Nordkurdistan: Gefängnisbericht prangert Missstände und Foltervorwürfe an

Ein Bericht zivilgesellschaftlicher Organisationen deckt massive Missstände in türkischen Gefängnissen auf. Die Rede ist von Überbelegung, mangelnder medizinischer Versorgung und entwürdigender Behandlung der Inhaftierten.

Menschenrechtsverletzungen in 20 Gefängnissen dokumentiert

Ein aktueller Bericht zivilgesellschaftlicher Organisationen dokumentiert schwere Missstände in 20 Gefängnissen in mehreren kurdischen Provinzen. Die Untersuchung, die im Januar und Februar durch 40 Besuche in Justizvollzugsanstalten in Amed (tr. Diyarbakır), Xarpêt (Elazığ), Ezirgan (Erzincan) und Erzîrom (Erzurum) durchgeführt wurde, legt gravierende Verletzungen grundlegender Rechte von Inhaftierten offen. Der vom Gefangenenhilfsverein TUAY-DER, der örtlichen Anwaltskammer, der Vereinigung freiheitlicher Jurist:innen (ÖHD) sowie dem Menschenrechtsverein IHD ausgearbeitete Report wurde am Freitag in Amed vorgestellt.

Überbelegung und Gesundheitsmängel

Ein zentrales Problem sei die Überbelegung: In einigen Hafteinrichtungen teilten sich zwei Personen ein einziges Bett. Gleichzeitig kritisiert der Bericht unzureichende medizinische Versorgung. Kranke Gefangene würden teils stundenlang in Transportfahrzeugen warten, Arztbesuche würden durch die Anwesenheit von Sicherheitskräften behindert, und notwendige Überweisungen ins Krankenhaus verzögerten sich. Zudem mangele es an Hygiene, und selbst Grundbedürfnisse wie Trinkwasser seien nicht flächendeckend gesichert.

NGO-Vertreter:innen bei der Vorstellung ihres Berichts 

Vorwürfe von Misshandlung und unmenschlicher Behandlung

Der Bericht dokumentiert auch Fälle von mutmaßlicher Folter und Misshandlung. Inhaftierte berichten von entwürdigenden Durchsuchungen bei Ein- und Ausführungen, darunter auch sogenannte Nacktdurchsuchungen. Wer sich dagegen wehre, sei Schikanen und Gewalt ausgesetzt. In einem Fall sei in einer Zelle für drei Personen nur eine Portion Essen ausgegeben worden. Auch überhöhte Preise in Gefängniskantinen und die mehrfache Erhöhung von Preisen innerhalb kurzer Zeit wurden beanstandet.

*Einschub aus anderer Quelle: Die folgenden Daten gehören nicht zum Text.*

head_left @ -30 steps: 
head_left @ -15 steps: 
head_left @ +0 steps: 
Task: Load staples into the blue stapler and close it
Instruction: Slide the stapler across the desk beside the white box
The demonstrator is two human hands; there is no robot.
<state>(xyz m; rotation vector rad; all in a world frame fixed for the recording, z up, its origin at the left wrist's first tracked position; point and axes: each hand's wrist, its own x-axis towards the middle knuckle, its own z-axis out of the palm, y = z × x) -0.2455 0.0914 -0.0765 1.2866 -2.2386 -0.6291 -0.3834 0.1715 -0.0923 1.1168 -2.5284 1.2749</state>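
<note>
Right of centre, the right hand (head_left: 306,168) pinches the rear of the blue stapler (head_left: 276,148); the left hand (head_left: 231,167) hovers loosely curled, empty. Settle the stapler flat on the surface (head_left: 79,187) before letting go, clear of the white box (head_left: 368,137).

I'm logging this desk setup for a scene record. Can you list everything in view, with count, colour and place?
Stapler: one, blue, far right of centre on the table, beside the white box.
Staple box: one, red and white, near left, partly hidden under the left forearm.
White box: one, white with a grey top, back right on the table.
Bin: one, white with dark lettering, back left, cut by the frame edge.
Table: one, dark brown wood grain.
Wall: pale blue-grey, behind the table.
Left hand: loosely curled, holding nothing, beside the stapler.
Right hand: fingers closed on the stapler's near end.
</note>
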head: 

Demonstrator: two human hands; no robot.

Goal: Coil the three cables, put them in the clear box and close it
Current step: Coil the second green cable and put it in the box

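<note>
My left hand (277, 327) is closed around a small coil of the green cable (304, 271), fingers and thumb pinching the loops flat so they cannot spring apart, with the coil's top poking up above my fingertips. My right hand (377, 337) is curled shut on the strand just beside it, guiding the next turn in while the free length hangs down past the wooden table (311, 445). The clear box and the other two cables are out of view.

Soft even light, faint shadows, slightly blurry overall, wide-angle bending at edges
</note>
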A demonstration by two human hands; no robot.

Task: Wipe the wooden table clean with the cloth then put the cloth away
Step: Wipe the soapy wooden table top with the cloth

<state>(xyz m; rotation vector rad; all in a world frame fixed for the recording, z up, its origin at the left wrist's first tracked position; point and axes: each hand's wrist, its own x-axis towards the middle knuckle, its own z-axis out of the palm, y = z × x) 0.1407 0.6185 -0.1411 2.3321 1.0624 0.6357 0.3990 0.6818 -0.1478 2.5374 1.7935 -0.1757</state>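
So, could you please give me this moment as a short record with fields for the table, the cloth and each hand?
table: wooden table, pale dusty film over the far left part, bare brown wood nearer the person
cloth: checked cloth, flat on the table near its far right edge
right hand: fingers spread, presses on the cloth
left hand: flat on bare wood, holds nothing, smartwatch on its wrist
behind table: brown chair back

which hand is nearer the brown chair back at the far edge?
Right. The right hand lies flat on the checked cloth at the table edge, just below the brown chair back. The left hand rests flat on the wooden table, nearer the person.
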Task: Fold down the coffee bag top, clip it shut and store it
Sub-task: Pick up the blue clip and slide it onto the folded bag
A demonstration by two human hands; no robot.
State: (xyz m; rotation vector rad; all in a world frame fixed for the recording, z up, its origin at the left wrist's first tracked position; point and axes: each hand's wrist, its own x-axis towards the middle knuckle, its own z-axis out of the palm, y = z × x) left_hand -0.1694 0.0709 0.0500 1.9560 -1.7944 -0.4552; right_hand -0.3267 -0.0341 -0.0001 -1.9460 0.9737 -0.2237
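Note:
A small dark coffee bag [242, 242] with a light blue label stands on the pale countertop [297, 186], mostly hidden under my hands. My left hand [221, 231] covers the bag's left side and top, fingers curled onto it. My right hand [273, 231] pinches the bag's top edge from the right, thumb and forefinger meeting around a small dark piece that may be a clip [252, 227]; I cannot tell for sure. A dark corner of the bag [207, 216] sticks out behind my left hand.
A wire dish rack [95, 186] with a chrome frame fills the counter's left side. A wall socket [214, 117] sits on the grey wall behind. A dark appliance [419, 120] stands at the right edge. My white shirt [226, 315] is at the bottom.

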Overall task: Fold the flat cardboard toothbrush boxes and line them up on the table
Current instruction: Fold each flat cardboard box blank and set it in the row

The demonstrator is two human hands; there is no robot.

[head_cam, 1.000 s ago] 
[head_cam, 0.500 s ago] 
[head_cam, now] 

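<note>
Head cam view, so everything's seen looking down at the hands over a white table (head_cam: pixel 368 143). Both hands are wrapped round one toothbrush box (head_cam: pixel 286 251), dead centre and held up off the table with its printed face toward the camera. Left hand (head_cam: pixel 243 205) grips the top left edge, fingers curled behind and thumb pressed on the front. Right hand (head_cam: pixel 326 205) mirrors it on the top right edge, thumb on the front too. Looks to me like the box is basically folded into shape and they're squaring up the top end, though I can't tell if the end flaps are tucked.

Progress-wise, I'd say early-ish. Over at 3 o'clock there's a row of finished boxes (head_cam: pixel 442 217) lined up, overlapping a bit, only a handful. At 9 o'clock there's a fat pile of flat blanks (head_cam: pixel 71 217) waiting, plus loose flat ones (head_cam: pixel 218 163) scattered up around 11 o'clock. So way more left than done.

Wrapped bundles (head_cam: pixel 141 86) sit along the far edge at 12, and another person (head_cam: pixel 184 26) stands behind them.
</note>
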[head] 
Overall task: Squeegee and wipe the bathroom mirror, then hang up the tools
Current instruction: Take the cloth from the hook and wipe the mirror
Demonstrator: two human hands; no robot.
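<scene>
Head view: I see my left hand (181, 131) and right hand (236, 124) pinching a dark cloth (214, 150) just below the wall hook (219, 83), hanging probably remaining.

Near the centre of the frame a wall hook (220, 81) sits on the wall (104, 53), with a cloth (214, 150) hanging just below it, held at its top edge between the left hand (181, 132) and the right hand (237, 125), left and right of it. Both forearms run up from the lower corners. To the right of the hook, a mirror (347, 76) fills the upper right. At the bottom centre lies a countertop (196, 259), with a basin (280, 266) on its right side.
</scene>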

Eingeschränkter Zugang zu Bildung und Kommunikation

Der Bericht beschreibt auch Einschränkungen im Zugang zu Büchern, insbesondere in kurdischer Sprache, sowie die Zensur von Briefen. Inhaftierten seien persönliche Gegenstände entzogen und ohne rechtliche Grundlage Publikationen verweigert worden. Besonders für Frauen seien die Haftbedingungen unzureichend: Hygieneartikel seien nicht oder nur in mangelhafter Qualität verfügbar, was zu gesundheitlichen Problemen geführt habe.

Forderungen der Organisationen

Die Verfasser:innen des Berichts fordern unter anderem:

▪ die sofortige Beendigung von Misshandlungen und erniedrigender Behandlung,

▪ die Freilassung schwerkranker Gefangener,

▪ eine gesetzliche Anpassung der Strafvollzugsregelungen im Sinne des „Rechts auf Hoffnung“,

▪ menschenwürdige Unterbringung und medizinische Versorgung,

▪ transparente und unabhängige Kontrollmechanismen für Haftanstalten gemäß internationalem Standard.

Die Organisationen appellieren an die Regierung in Ankara, verbindliche Schritte zur Verbesserung der Haftbedingungen einzuleiten und die Empfehlungen internationaler Menschenrechtsabkommen umzusetzen.